Obviously the role of AI is only going to grow in the legal industry –and every other industry. Is Clio’s emphasis on the client experience presage the beginning of a true disintermediation of legal services, where the lawyer begins to be removed from the equation?  

Joshua: Yes, we are going to remove the lawyer from certain actions, actions that the lawyers shouldn’t be doing anyway. When you look at the Legal Trends Report, you see all the administrative tasks that are taking lawyers away from their billable activity. That’s the sort of thing where we think technology can remove the lawyer, so we are not removing the lawyer from the practice of law, but from having to micromanage the business of law.

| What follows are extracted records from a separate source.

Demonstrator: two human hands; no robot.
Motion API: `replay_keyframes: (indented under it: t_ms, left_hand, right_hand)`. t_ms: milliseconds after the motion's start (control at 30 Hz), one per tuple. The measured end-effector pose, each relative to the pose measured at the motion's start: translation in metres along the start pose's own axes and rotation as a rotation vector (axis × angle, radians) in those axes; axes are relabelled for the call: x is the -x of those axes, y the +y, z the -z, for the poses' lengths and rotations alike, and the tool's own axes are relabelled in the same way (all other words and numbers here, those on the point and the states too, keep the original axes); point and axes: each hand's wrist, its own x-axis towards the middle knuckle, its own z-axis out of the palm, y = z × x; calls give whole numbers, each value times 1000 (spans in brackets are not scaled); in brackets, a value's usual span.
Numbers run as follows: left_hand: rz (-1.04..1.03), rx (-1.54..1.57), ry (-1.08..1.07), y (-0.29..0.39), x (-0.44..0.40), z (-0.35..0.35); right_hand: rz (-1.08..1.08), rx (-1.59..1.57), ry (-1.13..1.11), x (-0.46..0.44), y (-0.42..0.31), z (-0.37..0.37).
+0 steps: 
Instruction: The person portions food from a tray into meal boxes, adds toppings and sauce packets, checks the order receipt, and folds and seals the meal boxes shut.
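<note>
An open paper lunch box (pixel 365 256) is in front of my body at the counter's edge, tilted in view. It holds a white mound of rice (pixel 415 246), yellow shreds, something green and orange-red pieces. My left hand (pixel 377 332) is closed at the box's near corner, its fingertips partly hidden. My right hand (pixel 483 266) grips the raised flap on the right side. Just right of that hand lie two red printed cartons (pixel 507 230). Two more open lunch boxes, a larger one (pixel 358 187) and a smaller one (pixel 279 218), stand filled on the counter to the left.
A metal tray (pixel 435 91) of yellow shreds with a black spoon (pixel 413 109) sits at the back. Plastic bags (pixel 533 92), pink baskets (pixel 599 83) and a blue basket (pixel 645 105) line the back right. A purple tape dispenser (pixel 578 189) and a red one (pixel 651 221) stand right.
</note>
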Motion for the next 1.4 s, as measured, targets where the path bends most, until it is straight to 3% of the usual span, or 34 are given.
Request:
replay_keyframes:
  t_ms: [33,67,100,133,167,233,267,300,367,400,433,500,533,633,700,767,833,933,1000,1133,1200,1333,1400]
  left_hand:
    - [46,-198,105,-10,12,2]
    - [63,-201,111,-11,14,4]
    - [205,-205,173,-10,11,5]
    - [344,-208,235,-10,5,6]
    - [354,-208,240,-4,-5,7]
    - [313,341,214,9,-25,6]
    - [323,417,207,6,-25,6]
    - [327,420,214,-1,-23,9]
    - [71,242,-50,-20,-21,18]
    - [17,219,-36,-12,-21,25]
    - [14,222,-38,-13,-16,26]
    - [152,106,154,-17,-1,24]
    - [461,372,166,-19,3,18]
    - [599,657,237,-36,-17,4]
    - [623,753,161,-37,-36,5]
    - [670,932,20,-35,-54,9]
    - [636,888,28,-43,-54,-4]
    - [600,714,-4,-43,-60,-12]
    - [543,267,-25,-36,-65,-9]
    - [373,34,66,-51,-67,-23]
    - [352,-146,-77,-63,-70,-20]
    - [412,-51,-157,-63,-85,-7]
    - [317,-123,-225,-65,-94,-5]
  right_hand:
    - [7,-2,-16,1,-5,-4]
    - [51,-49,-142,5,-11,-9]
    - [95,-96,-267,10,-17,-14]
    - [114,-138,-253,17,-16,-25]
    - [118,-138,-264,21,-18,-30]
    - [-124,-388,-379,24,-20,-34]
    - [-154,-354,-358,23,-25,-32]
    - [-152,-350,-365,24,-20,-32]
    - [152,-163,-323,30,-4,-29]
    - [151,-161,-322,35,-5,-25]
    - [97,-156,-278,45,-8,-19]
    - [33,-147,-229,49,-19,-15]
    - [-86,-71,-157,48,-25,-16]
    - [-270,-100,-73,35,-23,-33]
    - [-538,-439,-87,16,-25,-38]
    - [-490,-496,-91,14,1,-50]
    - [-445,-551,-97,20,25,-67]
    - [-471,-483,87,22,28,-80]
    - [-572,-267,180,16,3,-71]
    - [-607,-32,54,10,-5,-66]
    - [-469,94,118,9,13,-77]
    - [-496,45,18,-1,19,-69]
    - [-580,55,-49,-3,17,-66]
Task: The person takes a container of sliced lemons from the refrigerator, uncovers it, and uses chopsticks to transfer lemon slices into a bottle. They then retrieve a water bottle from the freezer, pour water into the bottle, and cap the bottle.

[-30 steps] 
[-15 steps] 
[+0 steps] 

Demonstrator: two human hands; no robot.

Jack: When you look at the way lawyers are spending their days right now, they are spending 6 hours of an 8-hour workday on administrative and overhead-related tasks and only 2 hours on billable work — that is the the part that need automating, the part where the robots need to come and save the lawyer. In those missing 6 hours, that is where AI can shine. The place where AI will never supplant the lawyer is in the lawyer-to-client interaction where they are helping the client solve their problems and understanding all the nuances of the client’s personal life and business. If anything, we want this positive, effortless experience to allow lawyers to deliver on the competitive advantage of being human.